▸ Exercise requirements
Leave out any pictures and transcribe all other data below exactly.

▸ Dataset section
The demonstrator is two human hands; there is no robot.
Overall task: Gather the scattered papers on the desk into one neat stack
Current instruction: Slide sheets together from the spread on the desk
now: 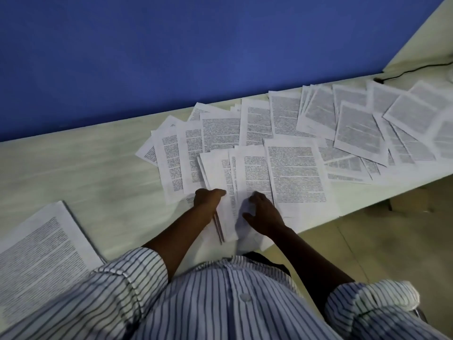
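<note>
At the near edge of a pale desk [98, 168], seen from above by a head-worn camera, a person's left hand [208, 196] grips a thin bundle of sheets [226, 224], its fingers curled over the bundle's left side, so this hand is clamped on paper. Just to the right of that grip, nearly touching it, the right hand [264, 214] lies palm down on the printed pages with its fingers bent and its thumb spread toward the bundle; whether it pinches a sheet or only presses on it cannot be told. Beyond both hands, and fanning far out to the right of them, the scattered papers [294, 168] cover the desk in overlapping, tilted layers, all printed with dense blocks of text. Well to the left of the gripping hand, nearer the person, a thicker stack [41, 253] of printed pages lies flat and angled on the desk. Behind the papers stands a blue wall [171, 45]. Far to the right, past the last sheets, a dark cable [411, 69] runs along the desk. Below the hands, the person's striped shirt [220, 303] with rolled sleeves fills the foreground.
</note>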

▸ Exercise response
The demonstrator is two human hands; there is no robot.
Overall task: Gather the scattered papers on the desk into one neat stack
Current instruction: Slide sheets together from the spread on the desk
now: 
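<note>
At the near edge of a pale desk [98, 168], seen from above by a head-worn camera, a person's left hand [208, 196] grips a thin bundle of sheets [226, 224], its fingers curled over the bundle's left side, so this hand is clamped on paper. Just to the right of that grip, nearly touching it, the right hand [264, 214] lies palm down on the printed pages with its fingers bent and its thumb spread toward the bundle; whether it pinches a sheet or only presses on it cannot be told. Beyond both hands, and fanning far out to the right of them, the scattered papers [294, 168] cover the desk in overlapping, tilted layers, all printed with dense blocks of text. Well to the left of the gripping hand, nearer the person, a thicker stack [41, 253] of printed pages lies flat and angled on the desk. Behind the papers stands a blue wall [171, 45]. Far to the right, past the last sheets, a dark cable [411, 69] runs along the desk. Below the hands, the person's striped shirt [220, 303] with rolled sleeves fills the foreground.
</note>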

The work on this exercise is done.